NanoViricides, Inc., (NYSE MKT: NNVC) (the "Company"), a nanomedicine company developing anti-viral drugs, discusses the significance of the strong effectiveness demonstrated by its anti-viral drug candidates in a lethal animal model of dermal herpes infection.
NanoViricides, Inc. recently reported that its anti-Herpes drug candidates demonstrated substantially complete survival of mice that were lethally infected with the HSV-1 H129c strain. In contrast, acyclovir, the standard of care drug, resulted in only a limited survival (less than 58%), even though it was employed at twice the human drug concentration. Further, the survival improvement correlated with the reduction in clinical disease scores, demonstrating significant reduction in disease severity.
These results are very significant considering that topical acyclovir in the form of a cream as well as an ointment are approved for the treatment of cold sores.
Our strong anti-herpes nanoviricide® drug candidates are capable of reaching approval as drug for topical use against herpes cold sores, the Company believes, based on these datasets. Further drug development is necessary towards the goal of drug approval.
The Company intends to meet with its FDA advisory consulting group, namely, Biologics Consulting Group, Inc., to chart out the path towards approval. In addition, the Company intends to engage a Contract Research Organization (CRO) for further development of a topical anti-herpes drug into the regulatory approval pathway for US FDA as well as internationally.
"A rapid drug approval process is possible for our anti-herpes nanoviricide® topical skin treatment," said Eugene Seymour, MD, MPH, "We intend to investigate the regulatory pathway and intend to put our anti-herpes drug candidates into the approval process as soon as feasible."
"The pace of development of our broad drug pipeline is now accelerating due to the strong financing we have been able to raise concomitant with our up-listing to the NYSE-MKT exchange," said Anil R. Diwan, PhD, President.
In another news, the Company reports that the process of commissioning of its new facility in Shelton is on course. Our Bio-Analysis Group has already moved operations to the new facility. Large Scale Chemistry Group is completing the necessary modifications to the facility to enable large scale production processes. Various laboratory instruments are being installed by vendors under warranty programs for installation qualification and operational qualification.

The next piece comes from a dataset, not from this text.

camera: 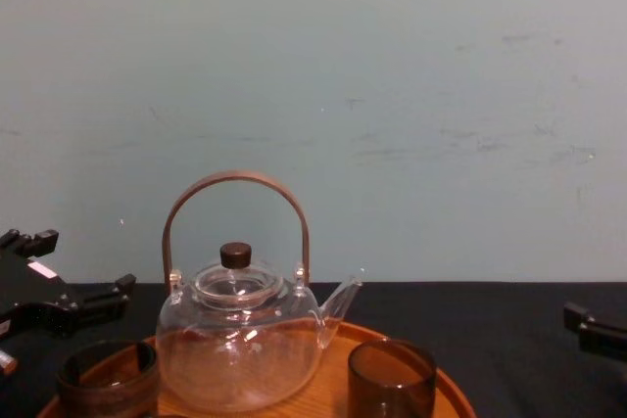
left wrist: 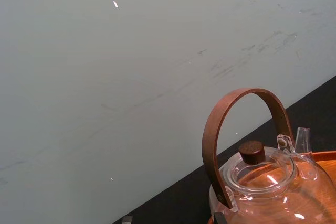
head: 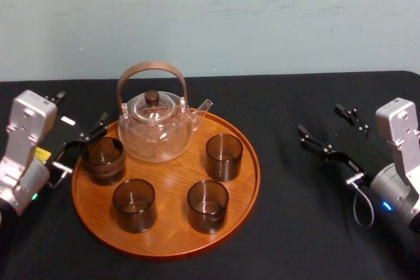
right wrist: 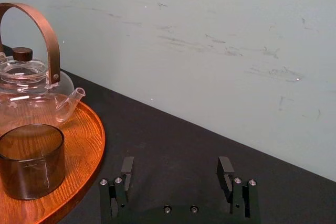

In just four cycles of further improvements undertaken since 2010, the Company has now reached its goal of substantially complete survival in the highly lethal animal model of dermal herpesvirus infection (HSV-1 H129c strain), wherein no current drugs have shown substantial survival effect. Our anti-Herpes program began in 2009, and soon thereafter, the Company demonstrated strong anti-herpes efficacy in cell cultures against two different HSV-1 strains at two different sites. Since then the Company has been optimizing the drug candidates to achieve strong effectiveness in a highly lethal animal model. Due to resource constraints, the Company has been able to perform these studies only sporadically. Since up-listing in late 2013 and raising significant amounts of financing, the Company has been able to make strong further progress against Herpes that has resulted in the recent achievements.
The reported studies were performed in Professor Ken Rosenthal's laboratory at the NorthEast Ohio Medical University (NEOMED). Professor Rosenthal retired last year and continued as Professor Emeritus at NEOMED. Even after his retirement, he continued his research, and was personally involved in on-going studies of nanoviricides drug candidates in his laboratory. Professor Rosenthal has now joined Roseman University of Health Sciences, Las Vegas, Nevada, as a Professor of Biomedical Sciences. He will continue as a consultant to NanoViricides for our anti-herpes drug development program.
The nanoviricides® mechanism of action is believed to mimic a natural host cell receptor using which the virus binds and infects cells; binding of a nanoviricide nanomicelle to the virus is expected to render it non-infectious. A nanoviricide would thus stop the spread of the viral infection to new uninfected cells. This mechanism is different from that of currently available anti-Herpes drugs. The Company therefore believes that it is able to develop broad-spectrum anti-herpes nanoviricide drugs.
The market size for herpes simplex virus treatments is in excess of $2 billion annually. The Company estimates that an effective treatment could lead to a doubling in the market size.